Senators Threatens to Tie Self to Tracks in Response to Old Lyme High-Speed Rail Proposal
OLD LYME, CT – U.S. Sen. Richard Blumenthal, D-Conn. and a pair of lawmakers promised to tie themselves to the tracks if a proposal for a rail route through the center of Old Lyme is approved as is, according to media reports.
"The [Federal Railroad Association's] half-baked, harebrained proposals to reroute Amtrak through Old Lyme fail to reflect the priorities and needs of Old Lyme residents and those who work and live in surrounding shoreline communities," said Blumenthal.
These sentiments were just some of the vocal complaints voiced during a meeting Wednesday with local politicians representatives from the FRA, according to Fox 61. More than 500 people packed the auditorium of the Lyme-Old Lyme High School, where residents were seemingly unanimous in their opposition to the proposal.

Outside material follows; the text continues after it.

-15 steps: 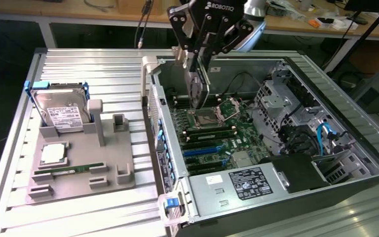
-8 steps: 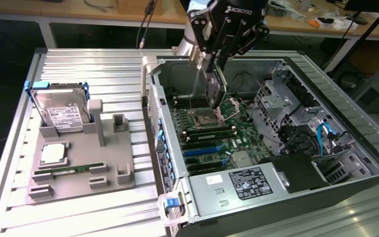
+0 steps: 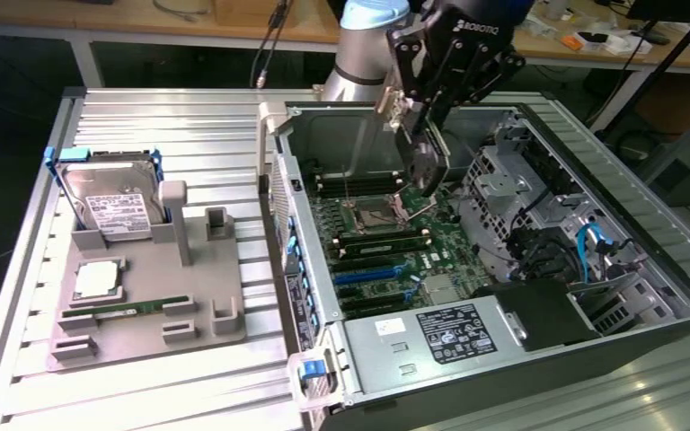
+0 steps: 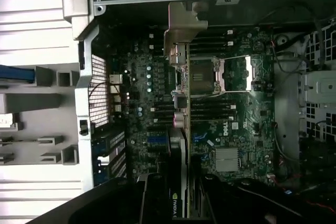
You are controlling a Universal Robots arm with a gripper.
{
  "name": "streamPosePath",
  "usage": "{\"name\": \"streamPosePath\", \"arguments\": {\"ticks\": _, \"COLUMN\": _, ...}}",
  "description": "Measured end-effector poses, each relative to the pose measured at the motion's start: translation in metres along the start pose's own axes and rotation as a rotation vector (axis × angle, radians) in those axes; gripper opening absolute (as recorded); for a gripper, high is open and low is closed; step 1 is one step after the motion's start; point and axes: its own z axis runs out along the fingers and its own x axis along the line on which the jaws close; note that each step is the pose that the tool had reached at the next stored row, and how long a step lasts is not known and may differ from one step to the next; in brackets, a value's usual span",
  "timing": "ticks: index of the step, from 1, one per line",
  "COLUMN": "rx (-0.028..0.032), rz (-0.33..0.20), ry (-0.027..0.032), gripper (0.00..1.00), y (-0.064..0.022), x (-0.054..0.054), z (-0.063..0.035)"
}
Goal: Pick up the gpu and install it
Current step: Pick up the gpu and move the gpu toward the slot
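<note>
Ribbed metal table (image 3: 141, 117) carries 2 big items. The open PC case (image 3: 668, 269) sits toward the exterior view's right, side panel off. A grey parts tray (image 3: 141, 337) sits toward the exterior view's left. Inside the case, the mobo (image 3: 423, 256) covers the floor, w/ the PSU (image 3: 441, 332) at the near end and drive cage plus cables beyond. On the tray, the HDD (image 3: 111, 202) stands in its cradle and a green memory stick (image 3: 129, 311) lies flat nearer the camera. Both are well apart from the arm.

Gripper (image 3: 423, 126) hangs over the case interior, jaws clamped on the gpu (image 3: 430, 169), pinching its 2 flat faces. The card hangs lengthwise below the jaws, clear of the board, over the area near the CPU socket (image 3: 381, 214). The blue expansion slots (image 3: 369, 274) lie just beyond, toward the PSU. In the wrist view the card is edge-on, w/ its silvery bracket (image 4: 181, 24) at the end away from the gripper.

Step in hand, by my read: pickup done, card in transit over the mobo, not yet seated.

Seating likely calls for:
- contact edge running along 1 blue slot
- bracket turned to the case's rear wall
- a square, straight press, keeping off the socket

From here I can't tell how closely the card lines up w/ a slot.
</note>
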Motion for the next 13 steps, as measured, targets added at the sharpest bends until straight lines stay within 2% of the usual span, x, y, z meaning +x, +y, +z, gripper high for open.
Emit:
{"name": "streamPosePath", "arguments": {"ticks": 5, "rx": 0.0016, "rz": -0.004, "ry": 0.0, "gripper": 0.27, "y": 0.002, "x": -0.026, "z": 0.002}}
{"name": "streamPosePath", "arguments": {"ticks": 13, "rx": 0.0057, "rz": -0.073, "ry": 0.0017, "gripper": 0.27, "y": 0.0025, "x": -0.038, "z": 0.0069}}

"The FRA's resources would be better spent on making critical rail improvements in the region, not on unrealistic proposals that are met with strong, well-merited opposition," said Blumenthal. I hope that the FRA will fully listen to the community's concerns and drop this misguided plan."
A high-speed Amtrak bypass line connecting Old Saybrook and Rhode Island and cutting through historic Old Lyme has been proposed by the FRA, Fox 61 reported. It is considered by the agency as a better way to connect New York City, Boston and Washington D.C.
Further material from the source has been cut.